Multi-threading made ridiculously simple

Modern computer systems couldn’t function without it, and it’s at the heart of nearly every modern software development. And yet, the very mention of its name is enough to strike terror into the hearts of even hardened developers. Why is multi-threading so difficult?

Actually, multi-threading is hard for many of the same reasons that ordinary programming is hard. In ordinary programming, we are constantly trying to understand a dynamic, evolving process by looking at snapshots and static maps. “How did this variable get this value?” was ask, or “How come this block isn’t executing?” By the time we’re asking these questions, the causes of the behaviour are long-gone, and we’re trying to reconstruct what has been happening using hints and half-truths.

At least, though, in conventional programming, whatever happens keeps happening.
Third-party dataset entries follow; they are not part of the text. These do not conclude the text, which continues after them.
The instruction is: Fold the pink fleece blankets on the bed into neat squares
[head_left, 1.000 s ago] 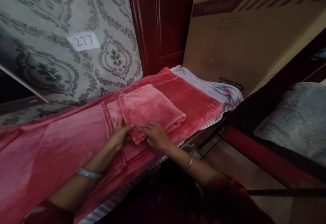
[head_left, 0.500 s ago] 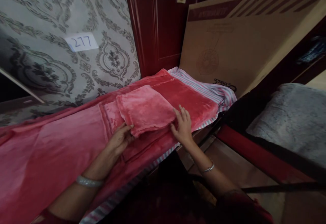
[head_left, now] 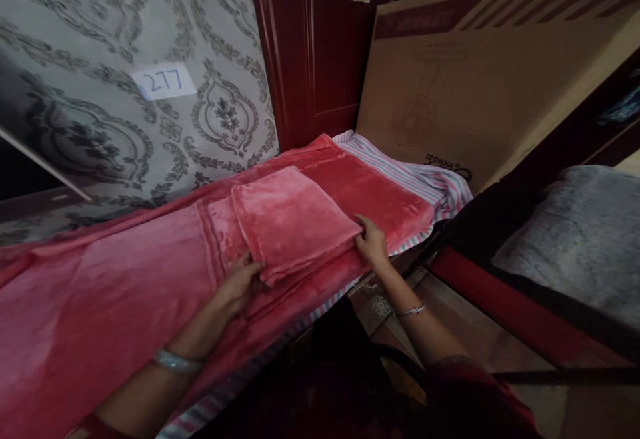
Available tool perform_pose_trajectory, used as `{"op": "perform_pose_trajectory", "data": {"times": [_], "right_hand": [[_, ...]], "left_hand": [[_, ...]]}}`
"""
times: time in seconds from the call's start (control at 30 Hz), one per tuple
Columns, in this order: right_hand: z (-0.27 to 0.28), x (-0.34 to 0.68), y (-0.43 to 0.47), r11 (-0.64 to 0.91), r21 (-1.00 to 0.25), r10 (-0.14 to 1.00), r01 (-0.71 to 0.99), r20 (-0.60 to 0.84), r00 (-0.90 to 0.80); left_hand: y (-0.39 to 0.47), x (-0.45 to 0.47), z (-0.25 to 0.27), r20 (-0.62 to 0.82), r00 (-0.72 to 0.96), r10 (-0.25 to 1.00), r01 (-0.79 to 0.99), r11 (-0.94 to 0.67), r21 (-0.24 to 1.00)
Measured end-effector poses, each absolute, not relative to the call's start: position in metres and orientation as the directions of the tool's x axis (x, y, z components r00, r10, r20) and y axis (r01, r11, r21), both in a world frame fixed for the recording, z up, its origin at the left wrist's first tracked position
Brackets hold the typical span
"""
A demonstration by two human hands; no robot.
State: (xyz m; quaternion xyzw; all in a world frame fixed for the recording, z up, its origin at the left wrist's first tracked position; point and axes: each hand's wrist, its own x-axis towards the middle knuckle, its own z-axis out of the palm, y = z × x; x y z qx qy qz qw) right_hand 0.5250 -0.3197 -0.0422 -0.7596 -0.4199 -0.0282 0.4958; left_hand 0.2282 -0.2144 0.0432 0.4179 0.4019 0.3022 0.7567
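A folded pink plush cloth (head_left: pixel 295 216) lies on a larger red-pink plush blanket (head_left: pixel 130 279) spread over the long surface before me. My left hand (head_left: pixel 244 282) pinches the near left corner of the folded cloth between thumb and fingers. At the near right corner, my right hand (head_left: pixel 371 240) grips the cloth's edge, fingers on top. The near edge between my hands looks pulled straight. Below the blanket, a striped sheet (head_left: pixel 385 158) shows along the near side and at the far right end.
Behind stand a patterned wall with a paper marked 277 (head_left: pixel 165 81), a dark red door (head_left: pixel 330 46) and a large cardboard box (head_left: pixel 480 79). To the right, a grey furry cushion (head_left: pixel 575 232) lies beside a red bar (head_left: pixel 490 299).
My right hand has closed on the cloth's near right corner and drawn it right and slightly toward me. The left corner has come slightly nearer, and the cloth looks flatter and stretched.
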Motion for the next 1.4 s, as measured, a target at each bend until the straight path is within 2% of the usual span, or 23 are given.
{"op": "perform_pose_trajectory", "data": {"times": [0.1, 0.17, 0.4, 0.57, 0.8, 0.9, 1.13, 1.4], "right_hand": [[-0.045, 0.524, -0.322, -0.188, -0.684, 0.614, 0.704, 0.478, 0.628], [-0.044, 0.523, -0.323, -0.194, -0.699, 0.605, 0.688, 0.467, 0.645], [-0.038, 0.528, -0.323, -0.224, -0.729, 0.662, 0.646, 0.372, 0.650], [-0.039, 0.525, -0.326, -0.210, -0.737, 0.637, 0.643, 0.396, 0.661], [-0.043, 0.523, -0.329, -0.209, -0.698, 0.631, 0.685, 0.439, 0.640], [-0.045, 0.523, -0.331, -0.203, -0.693, 0.636, 0.691, 0.444, 0.631], [-0.059, 0.524, -0.331, -0.197, -0.660, 0.621, 0.725, 0.488, 0.613], [-0.069, 0.525, -0.330, -0.172, -0.658, 0.620, 0.733, 0.506, 0.600]], "left_hand": [[-0.212, 0.225, 0.021, -0.338, 0.486, 0.805, -0.078, 0.426, 0.902], [-0.211, 0.225, 0.017, -0.329, 0.496, 0.804, -0.075, 0.417, 0.906], [-0.220, 0.227, 0.032, -0.315, 0.543, 0.779, -0.067, 0.414, 0.908], [-0.225, 0.229, 0.032, -0.278, 0.483, 0.831, -0.019, 0.327, 0.945], [-0.219, 0.221, 0.036, -0.354, 0.524, 0.774, 0.016, 0.407, 0.913], [-0.205, 0.219, 0.039, -0.315, 0.531, 0.786, -0.018, 0.382, 0.924], [-0.126, 0.231, 0.049, -0.281, 0.259, 0.924, -0.006, 0.292, 0.956], [-0.032, 0.257, 0.050, -0.147, 0.168, 0.975, 0.008, 0.148, 0.989]]}}
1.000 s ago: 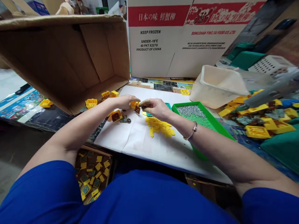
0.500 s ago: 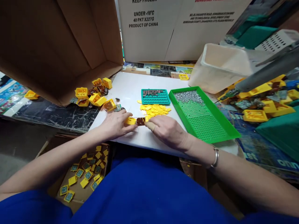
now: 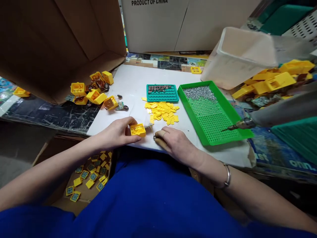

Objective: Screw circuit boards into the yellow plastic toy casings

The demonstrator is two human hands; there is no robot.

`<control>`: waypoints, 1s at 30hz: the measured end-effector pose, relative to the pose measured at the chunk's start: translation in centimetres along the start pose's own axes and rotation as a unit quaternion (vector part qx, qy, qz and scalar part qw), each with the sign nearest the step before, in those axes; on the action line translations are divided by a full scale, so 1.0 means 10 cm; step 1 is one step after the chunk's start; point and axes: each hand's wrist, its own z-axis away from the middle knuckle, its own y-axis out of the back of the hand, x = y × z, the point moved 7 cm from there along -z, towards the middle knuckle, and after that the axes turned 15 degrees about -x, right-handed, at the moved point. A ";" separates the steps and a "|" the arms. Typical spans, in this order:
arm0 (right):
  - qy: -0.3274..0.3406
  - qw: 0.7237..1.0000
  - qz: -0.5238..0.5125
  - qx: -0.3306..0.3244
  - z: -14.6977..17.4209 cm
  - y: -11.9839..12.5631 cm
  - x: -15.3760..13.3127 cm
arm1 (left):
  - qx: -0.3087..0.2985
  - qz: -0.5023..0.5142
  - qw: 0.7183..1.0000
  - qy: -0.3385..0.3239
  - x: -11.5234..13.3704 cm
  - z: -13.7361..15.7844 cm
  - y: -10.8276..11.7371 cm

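My left hand (image 3: 121, 133) is closed around a small yellow plastic case (image 3: 138, 130), whose open, hollow side faces up. Thin wires run from the case toward my right hand (image 3: 174, 141). Its thumb and forefinger, which wear tan finger covers, pinch a small round dark part (image 3: 155, 137) at the wire end; its exact kind is too small to make out. Beyond my hands lies a pile of flat yellow plastic pieces (image 3: 162, 111). Behind the pile sits a teal ridged tray (image 3: 162, 96) with several round button cells (image 3: 158, 88) along its back rows.
A green perforated tray (image 3: 215, 129) of small screws (image 3: 200, 93) stands right, with a power screwdriver's tip (image 3: 232, 127) over it. Yellow cases with circuit boards lie left (image 3: 96, 96) and right (image 3: 274, 81). A translucent bin (image 3: 237, 62) stands behind; a cardboard box (image 3: 86, 195) below holds yellow units.
The brown board between my hands is out of sight, and the yellow case now shows its hollow side. My right hand has drawn slightly away with the small round part. The view has tipped down.
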 end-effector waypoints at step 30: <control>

If it happened in a certain way one time, we can run it again, give it the same input, and it should happen just the same way again. We can stop the process, peer into every nook and cranny to understand the state, and then advance a bit further and look again. We might not be able to reverse time, but we can at least replay it (and where things happen differently, then we’ve got clear evidence of something pathological like dangling pointers).

But in a real-time program, or worse, in a multi-threaded program, we don’t have this luxury. The whole point of such programs is that they behave differently each time they run. Its not clear even what it means to suspend time, because different parts of the overall system are marching to the beats of different drummers. So, multi-threaded programs are harder partly because they’re inherently more confusing, partly because our normal debugging tools don’t help much, but mostly because the questions we’re used to asking are no longer sensible questions. “How did this variable get this value” now no longer means “What happened previously in the chain of execution to place this value into this variable”, it is now just as likely to mean “Who has reached into my memory and deposited this value into this variable while my back was turned, and when did they do it?”

That reframing of the question is actually quite useful, because it points towards the solution. In the bad old days, before structured programming, we would wonder “How did the execution reach this bit of code”, and the chains of transfer-of-control criss-crossing the program became known as “spaghetti code”. In (structured) multi-threading terms, it’s not transfers of execution, but transfers of state – now we’re faced with spaghetti variables. Unfortunately, while we could place the entire blame for spaghetti code on the goto statement, there’s no one construct on which we can blame spaghetti variables[1], so as a result nearly every writer of multi-threading code constructs complex patterns of semaphores and mutexes to try to limit the damage. How’s that working out? No, I don’t think so either.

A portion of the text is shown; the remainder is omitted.